- **Brief**:
Exactly as written, give back every record below.

- **Information**:
++++++++

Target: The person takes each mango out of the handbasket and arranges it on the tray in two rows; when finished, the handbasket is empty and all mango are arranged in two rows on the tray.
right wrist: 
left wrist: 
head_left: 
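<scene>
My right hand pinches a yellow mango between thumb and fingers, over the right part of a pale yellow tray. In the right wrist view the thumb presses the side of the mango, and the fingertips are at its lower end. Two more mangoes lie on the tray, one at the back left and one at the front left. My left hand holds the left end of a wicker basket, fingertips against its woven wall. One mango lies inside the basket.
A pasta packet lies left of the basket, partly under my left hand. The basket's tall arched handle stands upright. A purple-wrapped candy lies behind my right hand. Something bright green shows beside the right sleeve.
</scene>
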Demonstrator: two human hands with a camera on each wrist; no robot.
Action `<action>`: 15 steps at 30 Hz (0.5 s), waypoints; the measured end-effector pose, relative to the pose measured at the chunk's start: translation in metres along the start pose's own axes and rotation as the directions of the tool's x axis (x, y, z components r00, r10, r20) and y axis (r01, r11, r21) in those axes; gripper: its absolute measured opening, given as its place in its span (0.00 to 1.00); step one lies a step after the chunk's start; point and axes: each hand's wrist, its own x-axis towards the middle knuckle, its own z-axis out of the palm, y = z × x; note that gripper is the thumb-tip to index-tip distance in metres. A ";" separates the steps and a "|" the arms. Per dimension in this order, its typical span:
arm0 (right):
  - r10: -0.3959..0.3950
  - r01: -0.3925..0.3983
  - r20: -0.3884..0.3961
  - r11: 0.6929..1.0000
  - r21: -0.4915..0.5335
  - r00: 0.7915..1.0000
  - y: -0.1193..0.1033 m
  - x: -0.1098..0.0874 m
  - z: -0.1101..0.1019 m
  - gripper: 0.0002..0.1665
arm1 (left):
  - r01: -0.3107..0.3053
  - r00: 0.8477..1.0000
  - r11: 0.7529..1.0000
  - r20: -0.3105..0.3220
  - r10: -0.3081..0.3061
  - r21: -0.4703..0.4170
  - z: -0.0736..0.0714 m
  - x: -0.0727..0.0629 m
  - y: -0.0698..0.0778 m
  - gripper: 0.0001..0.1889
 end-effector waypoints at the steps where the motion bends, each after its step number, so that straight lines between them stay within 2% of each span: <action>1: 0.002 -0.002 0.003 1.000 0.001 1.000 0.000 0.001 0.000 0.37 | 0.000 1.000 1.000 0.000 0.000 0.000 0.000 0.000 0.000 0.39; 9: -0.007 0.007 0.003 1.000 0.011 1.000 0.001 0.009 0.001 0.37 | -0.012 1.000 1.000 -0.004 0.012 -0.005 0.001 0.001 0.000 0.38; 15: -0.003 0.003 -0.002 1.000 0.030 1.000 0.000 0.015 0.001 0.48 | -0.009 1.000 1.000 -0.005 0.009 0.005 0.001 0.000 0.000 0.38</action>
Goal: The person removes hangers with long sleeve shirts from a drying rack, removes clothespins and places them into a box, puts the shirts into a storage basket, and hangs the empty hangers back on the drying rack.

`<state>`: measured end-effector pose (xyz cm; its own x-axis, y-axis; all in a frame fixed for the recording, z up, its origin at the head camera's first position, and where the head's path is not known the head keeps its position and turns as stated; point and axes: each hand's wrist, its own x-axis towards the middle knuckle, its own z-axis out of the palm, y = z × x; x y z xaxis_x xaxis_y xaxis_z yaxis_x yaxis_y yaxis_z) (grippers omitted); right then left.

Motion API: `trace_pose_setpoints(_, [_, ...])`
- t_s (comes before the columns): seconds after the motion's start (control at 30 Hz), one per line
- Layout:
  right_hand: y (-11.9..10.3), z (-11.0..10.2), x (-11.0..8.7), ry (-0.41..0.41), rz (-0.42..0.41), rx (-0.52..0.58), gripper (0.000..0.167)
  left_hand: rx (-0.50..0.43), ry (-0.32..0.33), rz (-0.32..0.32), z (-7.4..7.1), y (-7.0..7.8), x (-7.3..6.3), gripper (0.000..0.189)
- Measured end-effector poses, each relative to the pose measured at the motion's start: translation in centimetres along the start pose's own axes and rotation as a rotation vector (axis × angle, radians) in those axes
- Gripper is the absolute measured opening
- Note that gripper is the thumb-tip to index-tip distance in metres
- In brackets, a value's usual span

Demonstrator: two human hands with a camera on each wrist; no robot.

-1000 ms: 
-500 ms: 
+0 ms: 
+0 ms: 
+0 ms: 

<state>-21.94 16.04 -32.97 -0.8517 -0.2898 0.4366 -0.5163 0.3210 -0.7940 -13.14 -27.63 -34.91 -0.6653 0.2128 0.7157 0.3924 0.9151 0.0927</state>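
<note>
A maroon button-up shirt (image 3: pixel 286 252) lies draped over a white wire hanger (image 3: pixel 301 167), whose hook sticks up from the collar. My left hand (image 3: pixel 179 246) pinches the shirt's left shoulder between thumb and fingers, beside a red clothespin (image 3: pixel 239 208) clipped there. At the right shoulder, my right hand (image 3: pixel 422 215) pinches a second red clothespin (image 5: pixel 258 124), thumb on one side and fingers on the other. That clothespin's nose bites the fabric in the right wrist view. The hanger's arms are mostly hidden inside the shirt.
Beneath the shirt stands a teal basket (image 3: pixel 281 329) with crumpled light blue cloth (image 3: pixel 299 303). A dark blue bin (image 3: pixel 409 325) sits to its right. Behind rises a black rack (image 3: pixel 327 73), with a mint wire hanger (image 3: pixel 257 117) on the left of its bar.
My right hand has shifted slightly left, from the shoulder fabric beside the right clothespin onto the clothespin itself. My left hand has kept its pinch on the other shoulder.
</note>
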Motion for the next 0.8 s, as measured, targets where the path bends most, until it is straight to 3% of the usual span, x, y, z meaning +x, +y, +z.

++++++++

- **Your solution**:
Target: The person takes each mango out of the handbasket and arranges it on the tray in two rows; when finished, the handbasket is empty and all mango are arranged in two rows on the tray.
right wrist: 
left wrist: 
head_left: 
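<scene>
My right hand pinches a yellow mango between thumb and fingers, over the right part of a pale yellow tray. In the right wrist view the thumb presses the side of the mango, and the fingertips are at its lower end. Two more mangoes lie on the tray, one at the back left and one at the front left. My left hand holds the left end of a wicker basket, fingertips against its woven wall. One mango lies inside the basket.
A pasta packet lies left of the basket, partly under my left hand. The basket's tall arched handle stands upright. A purple-wrapped candy lies behind my right hand. Something bright green shows beside the right sleeve.
</scene>
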Demonstrator: two human hands with a camera on each wrist; no robot.
Action `<action>`: 15 steps at 30 Hz (0.5 s), waypoints; the measured end-effector pose, relative to the pose measured at the chunk's start: translation in metres along the start pose's own axes and rotation as the directions of the tool's x axis (x, y, z components r00, r10, r20) and y axis (r01, r11, r21) in those axes; gripper: its absolute measured opening, given as its place in its span (0.00 to 1.00); step one lies a step after the chunk's start; point and axes: each hand's wrist, its own x-axis towards the middle knuckle, its own z-axis out of the palm, y = z × x; note that gripper is the thumb-tip to index-tip distance in metres. A ";" separates the steps and a "|" the arms. Per dimension in this order, its typical span:
arm0 (right):
  - r10: -0.3959..0.3950
  - r01: -0.3925..0.3983
  - r20: -0.3884..0.3961
  - r11: 0.6929..1.0000
  - r21: -0.4915..0.5335
  - r00: 0.7915..1.0000
  - y: -0.1193..0.1033 m
  - x: -0.1098..0.0874 m
  - z: -0.1101..0.1019 m
  - gripper: 0.0002..0.1665
arm1 (left):
  - r01: -0.3107..0.3053
  - r00: 0.8477..1.0000
  - r11: 0.7529..1.0000
  - r20: -0.3105..0.3220
  - r10: -0.3081..0.3061
  - r21: -0.4703..0.4170
  - z: -0.0736..0.0714 m
  - x: -0.0727..0.0629 m
  - y: -0.0698..0.0778 m
  - gripper: 0.0001..0.1889
 end-effector waypoints at the steps where the motion bends, each after its step number, so that straight lines between them stay within 2% of each span: <action>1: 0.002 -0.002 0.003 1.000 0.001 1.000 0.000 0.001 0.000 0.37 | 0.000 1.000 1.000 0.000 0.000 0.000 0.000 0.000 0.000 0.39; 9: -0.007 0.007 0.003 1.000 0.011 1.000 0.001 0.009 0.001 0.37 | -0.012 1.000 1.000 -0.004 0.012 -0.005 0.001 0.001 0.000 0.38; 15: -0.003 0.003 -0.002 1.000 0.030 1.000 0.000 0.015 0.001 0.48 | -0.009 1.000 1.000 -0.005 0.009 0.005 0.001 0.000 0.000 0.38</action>
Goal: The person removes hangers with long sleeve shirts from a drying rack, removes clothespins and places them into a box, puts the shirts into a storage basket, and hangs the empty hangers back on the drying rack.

`<state>`: measured end-effector pose (xyz cm; its own x-axis, y-axis; all in a frame fixed for the recording, z up, its origin at the head camera's first position, and where the head's path is not known the head keeps its position and turns as stated; point and axes: each hand's wrist, its own x-axis towards the middle knuckle, its own z-axis out of the palm, y = z × x; x y z xaxis_x xaxis_y xaxis_z yaxis_x yaxis_y yaxis_z) (grippers omitted); right then left.

Motion API: `trace_pose_setpoints(_, [_, ...])`
- t_s (comes before the columns): seconds after the motion's start (control at 30 Hz), one per line
- Layout:
  right_hand: y (-11.9..10.3), z (-11.0..10.2), x (-11.0..8.7), ry (-0.41..0.41), rz (-0.42..0.41), rx (-0.52..0.58), gripper (0.000..0.167)
  left_hand: rx (-0.50..0.43), ry (-0.32..0.33), rz (-0.32..0.32), z (-7.4..7.1), y (-7.0..7.8), x (-7.3..6.3), gripper (0.000..0.189)
- Measured end-effector poses, each relative to the pose measured at the motion's start: translation in centimetres along the start pose's own axes and rotation as a rotation vector (axis × angle, radians) in those axes
- Gripper is the absolute measured opening
- Note that gripper is the thumb-tip to index-tip distance in metres
- In brackets, a value's usual span

Demonstrator: two human hands with a camera on each wrist; no robot.

-1000 ms: 
-500 ms: 
+0 ms: 
+0 ms: 
+0 ms: 

<state>-21.94 16.04 -32.97 -0.8517 -0.2898 0.4366 -0.5163 0.3210 -0.7940 -13.14 -27.63 -34.91 -0.6653 0.2128 0.7157 0.3924 0.9151 0.0927</state>
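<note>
A maroon button-up shirt (image 3: pixel 286 252) lies draped over a white wire hanger (image 3: pixel 301 167), whose hook sticks up from the collar. My left hand (image 3: pixel 179 246) pinches the shirt's left shoulder between thumb and fingers, beside a red clothespin (image 3: pixel 239 208) clipped there. At the right shoulder, my right hand (image 3: pixel 422 215) pinches a second red clothespin (image 5: pixel 258 124), thumb on one side and fingers on the other. That clothespin's nose bites the fabric in the right wrist view. The hanger's arms are mostly hidden inside the shirt.
Beneath the shirt stands a teal basket (image 3: pixel 281 329) with crumpled light blue cloth (image 3: pixel 299 303). A dark blue bin (image 3: pixel 409 325) sits to its right. Behind rises a black rack (image 3: pixel 327 73), with a mint wire hanger (image 3: pixel 257 117) on the left of its bar.
My right hand has shifted slightly left, from the shoulder fabric beside the right clothespin onto the clothespin itself. My left hand has kept its pinch on the other shoulder.
</note>
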Motion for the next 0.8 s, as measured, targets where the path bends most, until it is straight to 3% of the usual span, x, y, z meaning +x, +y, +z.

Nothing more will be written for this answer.